### DATASET SECTION
•••••
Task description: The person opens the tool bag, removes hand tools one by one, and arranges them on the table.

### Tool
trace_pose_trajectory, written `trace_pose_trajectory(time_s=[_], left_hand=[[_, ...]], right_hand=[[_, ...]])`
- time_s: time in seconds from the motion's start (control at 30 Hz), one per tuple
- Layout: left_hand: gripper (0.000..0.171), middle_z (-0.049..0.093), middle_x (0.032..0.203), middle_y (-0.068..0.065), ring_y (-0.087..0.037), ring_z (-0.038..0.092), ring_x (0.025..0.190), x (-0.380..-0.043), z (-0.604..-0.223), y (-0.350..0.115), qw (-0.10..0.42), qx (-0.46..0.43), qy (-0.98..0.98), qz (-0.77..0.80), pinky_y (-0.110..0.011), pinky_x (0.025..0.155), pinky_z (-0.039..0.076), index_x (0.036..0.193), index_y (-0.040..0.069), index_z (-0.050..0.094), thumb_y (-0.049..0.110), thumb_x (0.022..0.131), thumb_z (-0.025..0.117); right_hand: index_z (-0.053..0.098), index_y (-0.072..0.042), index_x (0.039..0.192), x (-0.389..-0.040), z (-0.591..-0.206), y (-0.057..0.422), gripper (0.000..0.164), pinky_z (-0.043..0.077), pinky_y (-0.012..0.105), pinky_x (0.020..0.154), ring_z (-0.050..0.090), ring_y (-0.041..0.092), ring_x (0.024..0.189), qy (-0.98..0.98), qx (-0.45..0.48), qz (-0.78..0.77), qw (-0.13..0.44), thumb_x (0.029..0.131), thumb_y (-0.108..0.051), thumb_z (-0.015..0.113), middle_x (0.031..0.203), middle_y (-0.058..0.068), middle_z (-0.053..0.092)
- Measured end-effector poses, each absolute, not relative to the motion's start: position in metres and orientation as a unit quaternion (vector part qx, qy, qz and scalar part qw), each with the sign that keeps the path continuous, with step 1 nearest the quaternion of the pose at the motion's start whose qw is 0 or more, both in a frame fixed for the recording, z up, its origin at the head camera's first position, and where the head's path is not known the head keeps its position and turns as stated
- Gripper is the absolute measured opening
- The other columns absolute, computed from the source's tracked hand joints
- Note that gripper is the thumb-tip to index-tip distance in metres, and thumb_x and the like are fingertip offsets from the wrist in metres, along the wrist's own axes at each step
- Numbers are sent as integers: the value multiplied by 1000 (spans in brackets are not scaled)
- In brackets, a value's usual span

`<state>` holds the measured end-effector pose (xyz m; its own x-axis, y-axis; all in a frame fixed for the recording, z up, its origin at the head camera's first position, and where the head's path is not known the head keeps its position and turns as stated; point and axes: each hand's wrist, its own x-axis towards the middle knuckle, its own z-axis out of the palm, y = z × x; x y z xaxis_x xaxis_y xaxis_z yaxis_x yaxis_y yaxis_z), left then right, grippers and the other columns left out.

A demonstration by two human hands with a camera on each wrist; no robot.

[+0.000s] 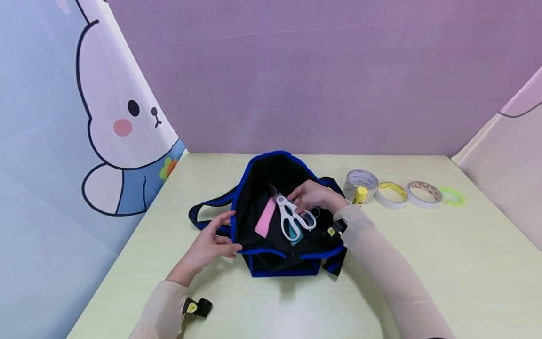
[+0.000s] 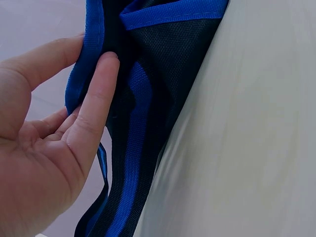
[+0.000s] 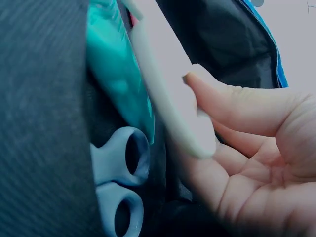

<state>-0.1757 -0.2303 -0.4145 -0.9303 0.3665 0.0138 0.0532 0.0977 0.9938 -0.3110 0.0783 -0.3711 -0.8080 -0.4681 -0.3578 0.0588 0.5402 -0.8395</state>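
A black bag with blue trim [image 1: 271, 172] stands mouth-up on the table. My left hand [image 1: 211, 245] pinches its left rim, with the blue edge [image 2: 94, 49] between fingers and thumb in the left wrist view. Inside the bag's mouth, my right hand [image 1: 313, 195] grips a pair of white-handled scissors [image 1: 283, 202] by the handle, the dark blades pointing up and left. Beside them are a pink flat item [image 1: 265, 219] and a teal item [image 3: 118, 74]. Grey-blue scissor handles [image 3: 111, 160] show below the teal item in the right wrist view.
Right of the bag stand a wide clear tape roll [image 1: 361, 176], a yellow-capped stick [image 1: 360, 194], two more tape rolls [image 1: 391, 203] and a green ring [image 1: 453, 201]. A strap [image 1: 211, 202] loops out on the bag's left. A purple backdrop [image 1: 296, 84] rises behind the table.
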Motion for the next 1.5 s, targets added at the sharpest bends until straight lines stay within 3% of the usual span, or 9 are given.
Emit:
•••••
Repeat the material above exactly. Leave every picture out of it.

### ANSWER SPACE
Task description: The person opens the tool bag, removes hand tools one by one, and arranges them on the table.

### Tool
trace_pose_trajectory, written `trace_pose_trajectory(time_s=[_], left_hand=[[_, ...]], right_hand=[[_, ...]])`
- time_s: time in seconds from the motion's start (control at 30 Hz), one per tuple
- Layout: left_hand: gripper (0.000..0.171), middle_z (-0.049..0.093), middle_x (0.032..0.203), middle_y (-0.068..0.065), ring_y (-0.087..0.037), ring_z (-0.038..0.092), ring_x (0.025..0.190), x (-0.380..-0.043), z (-0.604..-0.223), y (-0.350..0.115), qw (-0.10..0.42), qx (-0.46..0.43), qy (-0.98..0.98), qz (-0.77..0.80), pinky_y (-0.110..0.011), pinky_x (0.025..0.155), pinky_z (-0.039..0.076), index_x (0.036..0.193), index_y (-0.040..0.069), index_z (-0.050..0.094), thumb_y (-0.049..0.110), thumb_x (0.022..0.131), thumb_z (-0.025..0.117); right_hand: index_z (-0.053..0.098), index_y (-0.072..0.042), index_x (0.039..0.192), x (-0.389..-0.040), z (-0.591..-0.206), y (-0.057..0.422), gripper (0.000..0.164), pinky_z (-0.043..0.077), pinky_y (-0.012..0.105), pinky_x (0.020..0.154), ring_z (-0.050..0.090), ring_y (-0.041..0.092), ring_x (0.024..0.189), qy (-0.98..0.98), qx (-0.45..0.48), qz (-0.78..0.77), qw (-0.13..0.44), thumb_x (0.029..0.131), thumb_y (-0.108..0.051), thumb_z (-0.015..0.113), middle_x (0.031..0.203), middle_y (-0.058..0.068), middle_z (-0.053..0.092)
- Measured end-effector poses, each absolute, not relative to the motion's start: position in metres and orientation as a unit quaternion (vector part qx, qy, qz and scalar part qw), each with the sign that keeps the path continuous, with step 1 nearest the quaternion of the pose at the motion's start whose qw is 0 or more, both in a frame fixed for the recording, z up, its origin at the head camera's first position, and where the head's path is not known the head keeps its position and turns as stated
- Gripper is the absolute measured opening
- The other columns absolute, computed from the source's tracked hand joints
- Note that gripper is the thumb-tip to index-tip distance in metres, and thumb_x and the like are fingertip offsets from the wrist in metres, along the wrist's own axes at each step
- Numbers are sent as integers: the value multiplied by 1000 (spans in brackets are not scaled)
- In brackets, a value's usual span

`<state>` holds the measured end-effector pose (xyz m; its own x-axis, y-axis; all in a frame fixed for the recording, z up, its origin at the head camera's first position, and where the head's path is not known the head keeps its position and turns as stated; point and axes: each hand's wrist, its own x-axis towards the middle knuckle, its own z-axis out of the palm, y = z × x; x y z xaxis_x xaxis_y xaxis_z yaxis_x yaxis_y yaxis_z), left then right, grippers and the other columns left out.

A demonstration by two human hands with a camera on each wrist; no robot.

[+0.000s] 
[+0.000s] 
[+0.000s] 

<state>-0.1757 -0.2303 -0.4145 -0.9303 0.3665 0.0138 0.0532 0.0977 0.9938 -0.3110 0.0783 -0.3711 -0.8080 -0.4681 -0.3578 0.0588 0.5402 -0.8395</state>
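A black bag with blue trim [image 1: 271, 172] stands mouth-up on the table. My left hand [image 1: 211, 245] pinches its left rim, with the blue edge [image 2: 94, 49] between fingers and thumb in the left wrist view. Inside the bag's mouth, my right hand [image 1: 313, 195] grips a pair of white-handled scissors [image 1: 283, 202] by the handle, the dark blades pointing up and left. Beside them are a pink flat item [image 1: 265, 219] and a teal item [image 3: 118, 74]. Grey-blue scissor handles [image 3: 111, 160] show below the teal item in the right wrist view.
Right of the bag stand a wide clear tape roll [image 1: 361, 176], a yellow-capped stick [image 1: 360, 194], two more tape rolls [image 1: 391, 203] and a green ring [image 1: 453, 201]. A strap [image 1: 211, 202] loops out on the bag's left. A purple backdrop [image 1: 296, 84] rises behind the table.
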Motion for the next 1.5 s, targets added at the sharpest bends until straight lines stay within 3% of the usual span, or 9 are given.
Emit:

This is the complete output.